Khodadad highlighted Maximum Effort, a film production company and digital marketing consultancy owned by Ryan Reynolds, as an example of a middle-market celebrity-branded company powered by private equity.

Sports and private equity 

If private equity funds are interested in partnering in the entertainment industry, they’re positively champing at the bit to expand their presence in the sports world, particularly the local ones.

“I think it helps a lot that we have two NFL teams, two basketball teams, a presence in the MLB and the NHL – teams in just about anything,” said Eric Geffner, a Sidley Austin LLP partner focusing on entertainment, sports and media. “We’re all long for Los Angeles, and soon we’ll have the World Cup and the Olympics here, and benefit from all the infrastructure that comes with it.”
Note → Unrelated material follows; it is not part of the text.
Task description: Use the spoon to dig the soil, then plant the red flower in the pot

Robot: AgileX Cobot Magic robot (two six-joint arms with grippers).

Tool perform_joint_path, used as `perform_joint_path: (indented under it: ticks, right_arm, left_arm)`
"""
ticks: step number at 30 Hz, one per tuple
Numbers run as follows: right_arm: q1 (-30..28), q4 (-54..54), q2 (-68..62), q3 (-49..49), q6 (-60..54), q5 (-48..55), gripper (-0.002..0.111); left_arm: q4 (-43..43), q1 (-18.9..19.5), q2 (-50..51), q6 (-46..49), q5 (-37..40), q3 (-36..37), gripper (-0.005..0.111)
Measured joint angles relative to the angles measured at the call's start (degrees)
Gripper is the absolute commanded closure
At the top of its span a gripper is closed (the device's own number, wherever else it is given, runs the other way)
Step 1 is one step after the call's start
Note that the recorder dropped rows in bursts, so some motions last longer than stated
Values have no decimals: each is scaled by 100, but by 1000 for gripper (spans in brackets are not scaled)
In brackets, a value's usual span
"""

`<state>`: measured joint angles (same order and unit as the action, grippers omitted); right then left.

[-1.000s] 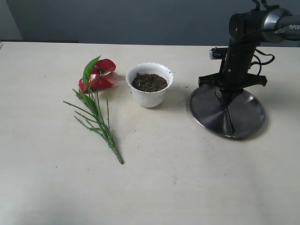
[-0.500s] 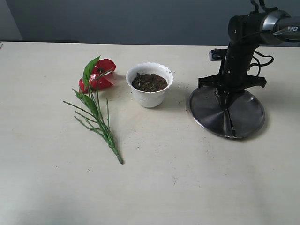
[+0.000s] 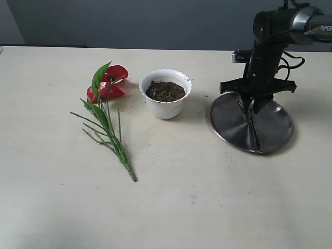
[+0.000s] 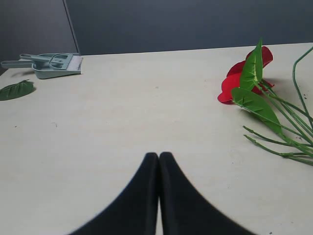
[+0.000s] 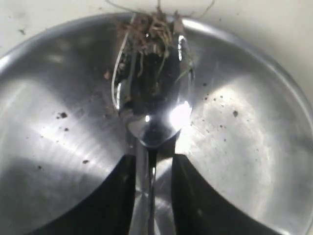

Private equity’s presence in Los Angeles sports is growing rapidly, Geffner said, highlighting the investment activity of firm client Arctos Sports Partners. While Arctos’ investments aren’t publicly disclosed, it was reported in March 2022 that it had upped its equity stake in the Los Angeles Dodgers, a franchise recently valued by sports data tracker Sportskeeda at $4.8 billion. 

Even leagues with less mainstream appeal have found wild success – and private equity interest – in Los Angeles, Geffner said. It’s also home to some of the world’s most profitable teams in women’s’ sports.

“The valuations for men’s teams are obviously high, but particularly when you look at women’s soccer in the city, where you’ve got a team that’s had success on an international level for 20 years, a team that’s dominated the World Cup. That one was really a case where the values were recognized as being too low, and investors believe there’s really money in these teams now.”

Lloyd Greif, founder, president and chief executive of downtown-based middle-market investment bank Greif & Co., noted that private equity’s presence in sports has provided symbiotic benefits for Los Angeles Football Club. 

LAFC, a lucrative franchise.

The franchise is owned by Bennett Rosenthal, co-founder and director at the Culver City-based Ares Management Corp., with co-ownership held by the New York-based Apollo Global Management’s Larry Berg and Brandon Beck, founder of the Santa Monica-based Riot Games Inc. 

“Angel City has been a winning franchise, and that huge success was backed by private equity and local entrepreneurs.” said Greif.

Access to a huge amount of capital for NFL owners would be unlocked if private equity were allowed allowed to purchase stakes in NFL franchises, Geffner said.